═══ DATA
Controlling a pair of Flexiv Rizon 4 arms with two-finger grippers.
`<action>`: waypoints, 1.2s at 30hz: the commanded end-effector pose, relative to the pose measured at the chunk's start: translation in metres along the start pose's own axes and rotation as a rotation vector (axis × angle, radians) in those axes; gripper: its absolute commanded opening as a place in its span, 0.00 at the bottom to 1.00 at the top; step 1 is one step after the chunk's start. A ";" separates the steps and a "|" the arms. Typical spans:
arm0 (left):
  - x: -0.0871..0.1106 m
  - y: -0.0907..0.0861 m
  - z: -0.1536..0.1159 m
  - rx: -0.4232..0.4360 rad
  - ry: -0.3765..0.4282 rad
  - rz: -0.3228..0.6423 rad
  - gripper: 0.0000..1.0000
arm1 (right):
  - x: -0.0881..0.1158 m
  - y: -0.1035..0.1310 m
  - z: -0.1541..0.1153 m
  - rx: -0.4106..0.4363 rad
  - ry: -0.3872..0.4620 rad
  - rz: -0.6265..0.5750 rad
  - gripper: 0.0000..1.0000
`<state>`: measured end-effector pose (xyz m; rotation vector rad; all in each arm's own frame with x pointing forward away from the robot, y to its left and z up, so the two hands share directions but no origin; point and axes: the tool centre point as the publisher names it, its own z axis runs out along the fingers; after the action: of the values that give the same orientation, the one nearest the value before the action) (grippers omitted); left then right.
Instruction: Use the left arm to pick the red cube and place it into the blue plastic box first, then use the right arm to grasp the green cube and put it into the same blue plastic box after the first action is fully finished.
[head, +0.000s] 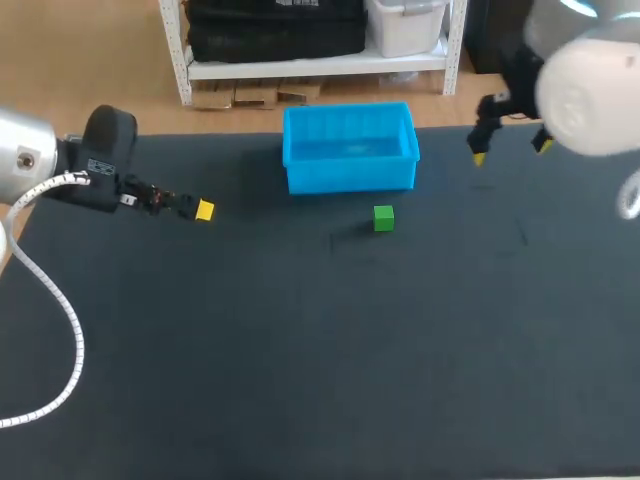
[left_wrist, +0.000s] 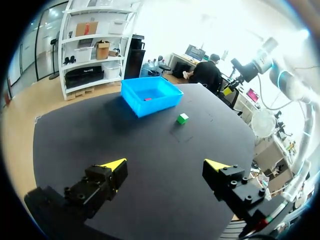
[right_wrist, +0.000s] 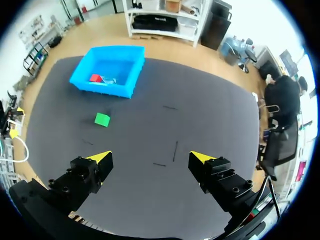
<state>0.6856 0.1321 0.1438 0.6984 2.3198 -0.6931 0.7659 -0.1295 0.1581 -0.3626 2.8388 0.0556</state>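
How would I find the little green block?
Look at the black table and find the blue plastic box near its far edge. Just in front of it, toward the robot, sits the green cube, loose on the table; the red cube lies inside the box.

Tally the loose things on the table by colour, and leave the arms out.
Red: 1, the red cube, lying inside the box.
Green: 1, the green cube, on the table in front of the box.
Blue: 1, the blue plastic box.
Total: 3.
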 end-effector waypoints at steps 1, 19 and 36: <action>0.001 0.000 0.000 0.002 -0.004 0.001 1.00 | -0.011 0.013 0.012 0.081 0.040 -0.004 1.00; 0.001 0.000 0.000 0.002 -0.004 0.001 1.00 | -0.027 0.059 0.065 -0.022 0.036 0.015 1.00; 0.001 0.000 0.000 0.002 -0.004 0.001 1.00 | -0.039 0.074 0.082 -0.036 0.074 0.032 1.00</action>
<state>0.6857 0.1318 0.1444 0.6978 2.3223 -0.6922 0.8026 -0.0431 0.0897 -0.3333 2.9123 0.1023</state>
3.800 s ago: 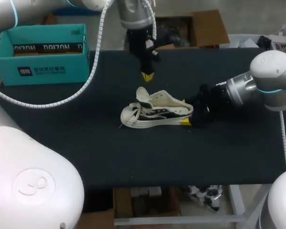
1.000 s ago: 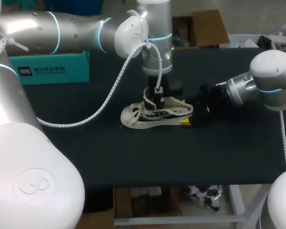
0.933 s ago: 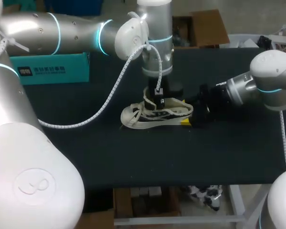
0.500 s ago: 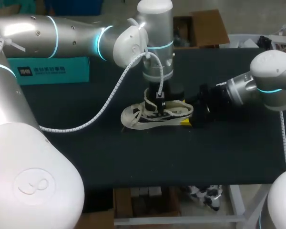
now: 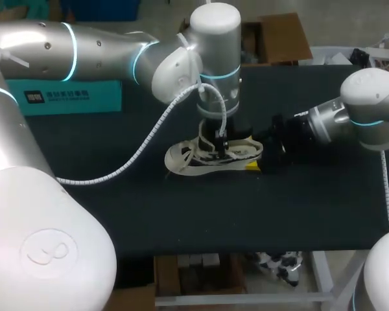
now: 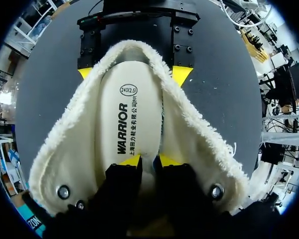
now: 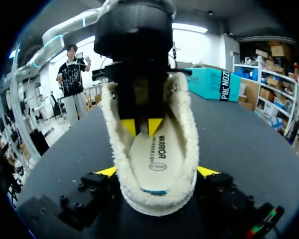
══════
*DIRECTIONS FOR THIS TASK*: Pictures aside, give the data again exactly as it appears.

*THE ANSWER*:
Controlling a pair of Flexiv Rizon 4 arms with two-finger grippers.
`<action>`: waypoints, 1.2s at 30hz: the commanded end-effector pose, relative to the pose measured at the chunk's start: translation in metres along the start pose's own axes and rotation as a rotation vector (axis × angle, radians) in those axes; gripper: its absolute commanded opening as a place in its span, 0.00 at the bottom to 1.00 at the top; step 1 is one step after the chunk's start. A ";" separates the steps and a "|" the arms. Typical spans:
arm0 (left):
  - x: -0.0871..0.1106 m
  - y: -0.0907..0.0861 m
  - z: -0.1536..0.1159 m
  - rx: -0.4232..0.4360 rad
  - ry: -0.3765..0.4282 rad
  - rz: -0.3228..0.6423 rad
  - gripper: 0.0000..1.0000
arm1 (right):
  - x: -0.0881..0.1158 m
  - y: -0.1035..0.1310 m
  - z: -0.1541..0.1153 m
  - rx: -0.4106..0.4363 rad
  - ry: -0.3872..0.4620 rad
  - rz: -0.6265..0.5750 rad
  - gripper: 0.0000..1.0000
`<state>`: measured end-effector pose (xyz m; rotation vector rad; all in each arm's own frame with x pointing forward away from the robot, y to its left and z up, so the two hands share directions but no origin; point and axes: the tool centre point as the publisher names it, its own z axis runs out along the fingers; after the action: of the values that give the same orientation, the one nearest the value before the action) (grippers omitted); left then right.
Instruction: Use the left arm to pick the red cube and place it into the blue plastic box first, then use the right arm to grasp the green cube and put it into the same blue plastic box after the first action is fully finished.
[head, +0.000s] 
[left_wrist, +0.000s] 
[right_wrist, +0.000s] 
<state>0.6856 0.1321 0.1438 0.6984 2.3198 -0.6931 0.7659 -0.1295 0.1581 -0.3626 2.8388 0.0556</state>
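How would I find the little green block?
Look at the black table and find the blue plastic box near its far edge. Just in front of it, toward the robot, sits the green cube, loose on the table; the red cube lies inside the box.

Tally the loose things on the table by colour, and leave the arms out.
Red: 1, the red cube, lying inside the box.
Green: 1, the green cube, on the table in front of the box.
Blue: 1, the blue plastic box.
Total: 3.
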 end-effector waypoints at steps 1, 19 and 36: <action>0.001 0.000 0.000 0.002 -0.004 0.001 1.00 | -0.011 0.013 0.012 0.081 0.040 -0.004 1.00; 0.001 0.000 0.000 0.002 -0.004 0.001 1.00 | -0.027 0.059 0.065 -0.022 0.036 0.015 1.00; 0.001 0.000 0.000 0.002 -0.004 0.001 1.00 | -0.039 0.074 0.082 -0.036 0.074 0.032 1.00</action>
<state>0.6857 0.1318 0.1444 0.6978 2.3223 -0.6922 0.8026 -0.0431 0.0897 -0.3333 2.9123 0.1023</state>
3.800 s ago: 
1.000 s ago: 
0.933 s ago: 
0.500 s ago: 
now: 
now: 
now: 

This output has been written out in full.